[Numpy-discussion] Identifying Colinear Columns of a Matrix
Mark Janikas
mjanikas at esri.com
Fri Aug 26 13:41:35 EDT 2011
I wonder if my last statement is essentially the only answer... which I wanted to avoid...
Should I just use combinations of the columns and try and construct the corrcoef() (then ID whether NaNs are present), or use the condition number to ID the singularity? I just wanted to avoid the whole k! algorithm.
MJ
-----Original Message-----
From: numpy-discussion-bounces at scipy.org [mailto:numpy-discussion-bounces at scipy.org] On Behalf Of Mark Janikas
Sent: Friday, August 26, 2011 10:35 AM
To: Discussion of Numerical Python
Subject: Re: [Numpy-discussion] Identifying Colinear Columns of a Matrix
I actually use the VIF when the design matrix can be inverted.... I do it the quick and dirty way as opposed to the step regression:
1. Calc the correlation coefficient of the matrix (w/o the intercept)
2. Return the diagonal of the inversion of the correlation matrix in step 1.
Again, the problem lies in the multiple column relationship... I wouldn't be able to run sub regressions at all when the columns are perfectly collinear.
MJ
-----Original Message-----
From: numpy-discussion-bounces at scipy.org [mailto:numpy-discussion-bounces at scipy.org] On Behalf Of Skipper Seabold
Sent: Friday, August 26, 2011 10:28 AM
To: Discussion of Numerical Python
Subject: Re: [Numpy-discussion] Identifying Colinear Columns of a Matrix
On Fri, Aug 26, 2011 at 1:10 PM, Mark Janikas <mjanikas at esri.com> wrote:
> Hello All,
>
>
>
> I am trying to identify columns of a matrix that are perfectly collinear.

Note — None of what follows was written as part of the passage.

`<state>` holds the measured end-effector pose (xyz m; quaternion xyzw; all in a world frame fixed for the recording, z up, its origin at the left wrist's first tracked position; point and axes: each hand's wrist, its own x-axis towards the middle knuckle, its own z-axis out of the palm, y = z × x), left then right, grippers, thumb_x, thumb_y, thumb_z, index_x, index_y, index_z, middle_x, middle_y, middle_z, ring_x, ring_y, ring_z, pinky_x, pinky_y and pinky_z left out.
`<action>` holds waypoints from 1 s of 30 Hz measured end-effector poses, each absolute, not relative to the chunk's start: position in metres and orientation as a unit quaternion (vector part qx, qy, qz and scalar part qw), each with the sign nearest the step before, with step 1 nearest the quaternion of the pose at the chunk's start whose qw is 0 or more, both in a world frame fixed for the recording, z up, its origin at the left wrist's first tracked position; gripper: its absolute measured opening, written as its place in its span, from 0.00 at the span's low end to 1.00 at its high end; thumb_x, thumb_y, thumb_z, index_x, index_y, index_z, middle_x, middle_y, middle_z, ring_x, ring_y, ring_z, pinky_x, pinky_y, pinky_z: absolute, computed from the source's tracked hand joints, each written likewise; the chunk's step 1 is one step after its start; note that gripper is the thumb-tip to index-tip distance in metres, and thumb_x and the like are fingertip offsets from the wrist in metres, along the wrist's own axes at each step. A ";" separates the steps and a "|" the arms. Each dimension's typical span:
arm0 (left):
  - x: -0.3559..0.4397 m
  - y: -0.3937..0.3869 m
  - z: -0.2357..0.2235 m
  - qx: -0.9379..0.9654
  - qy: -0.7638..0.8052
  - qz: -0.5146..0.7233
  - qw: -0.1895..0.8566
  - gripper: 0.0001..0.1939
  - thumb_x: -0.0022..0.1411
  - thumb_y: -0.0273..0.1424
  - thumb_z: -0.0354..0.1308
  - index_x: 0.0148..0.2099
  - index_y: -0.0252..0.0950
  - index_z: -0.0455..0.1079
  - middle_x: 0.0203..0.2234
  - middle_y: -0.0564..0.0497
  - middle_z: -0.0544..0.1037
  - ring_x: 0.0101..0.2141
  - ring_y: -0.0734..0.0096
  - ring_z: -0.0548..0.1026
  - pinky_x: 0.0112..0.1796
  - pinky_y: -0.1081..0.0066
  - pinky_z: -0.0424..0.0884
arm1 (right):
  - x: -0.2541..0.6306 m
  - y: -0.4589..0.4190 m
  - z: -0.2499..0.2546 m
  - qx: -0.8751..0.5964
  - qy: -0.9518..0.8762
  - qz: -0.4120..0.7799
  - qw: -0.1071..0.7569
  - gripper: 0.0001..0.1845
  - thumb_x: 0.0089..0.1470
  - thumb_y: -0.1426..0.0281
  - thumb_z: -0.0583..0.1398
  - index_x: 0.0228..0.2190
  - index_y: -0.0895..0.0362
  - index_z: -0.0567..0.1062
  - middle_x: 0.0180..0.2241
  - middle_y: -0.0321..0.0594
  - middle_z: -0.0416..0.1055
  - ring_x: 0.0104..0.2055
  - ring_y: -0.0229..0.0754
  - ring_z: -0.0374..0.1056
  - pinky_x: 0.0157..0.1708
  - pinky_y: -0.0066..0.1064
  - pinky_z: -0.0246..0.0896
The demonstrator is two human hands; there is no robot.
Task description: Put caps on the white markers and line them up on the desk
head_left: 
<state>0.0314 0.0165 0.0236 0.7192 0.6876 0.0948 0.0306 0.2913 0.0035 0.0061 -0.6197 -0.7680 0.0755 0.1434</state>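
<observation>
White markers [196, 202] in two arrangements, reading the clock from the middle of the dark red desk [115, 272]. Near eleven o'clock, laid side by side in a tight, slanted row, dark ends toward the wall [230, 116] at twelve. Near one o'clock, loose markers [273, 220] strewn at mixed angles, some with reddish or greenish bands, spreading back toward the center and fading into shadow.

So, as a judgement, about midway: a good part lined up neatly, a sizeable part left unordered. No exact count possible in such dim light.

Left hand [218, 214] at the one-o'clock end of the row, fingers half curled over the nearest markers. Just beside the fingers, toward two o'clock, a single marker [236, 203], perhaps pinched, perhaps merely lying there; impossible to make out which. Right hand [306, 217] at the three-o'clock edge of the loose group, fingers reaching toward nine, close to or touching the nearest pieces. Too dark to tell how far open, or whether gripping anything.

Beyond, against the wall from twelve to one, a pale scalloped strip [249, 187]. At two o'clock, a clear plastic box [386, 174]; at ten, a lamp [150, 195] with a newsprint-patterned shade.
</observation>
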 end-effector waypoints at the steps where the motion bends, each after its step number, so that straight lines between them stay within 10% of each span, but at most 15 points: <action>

> It is not that difficult to identify when two columns are identical are have
> zero variance, but I do not know how to ID when the culprit is of a higher
> order. i.e. columns 1 + 2 + 3 = column 4. NUM.corrcoef(matrix.T) will
> return NaNs when the matrix is singular, and LA.cond(matrix.T) will provide
> a very large condition number.. But they do not tell me which columns are
> causing the problem. For example:
>
>
>
> zt = numpy. array([[ 1. , 1. , 1. , 1. , 1. ],
>
> [ 0.25, 0.1 , 0.2 , 0.25, 0.5 ],
>
> [ 0.75, 0.9 , 0.8 , 0.75, 0.5 ],
>
> [ 3. , 8. , 0. , 5. , 0. ]])
>
>
>
> How can I identify that columns 0,1,2 are the issue because: column 1 +
> column 2 = column 0?
>
>
>
> Any input would be greatly appreciated. Thanks much,
>
The way that I know to do this in a regression context for (near
perfect) multicollinearity is VIF. It's long been on my todo list for
statsmodels.
http://en.wikipedia.org/wiki/Variance_inflation_factor
Maybe there are other ways with decompositions. I'd be happy to hear about them.
Please post back if you write any code to do this.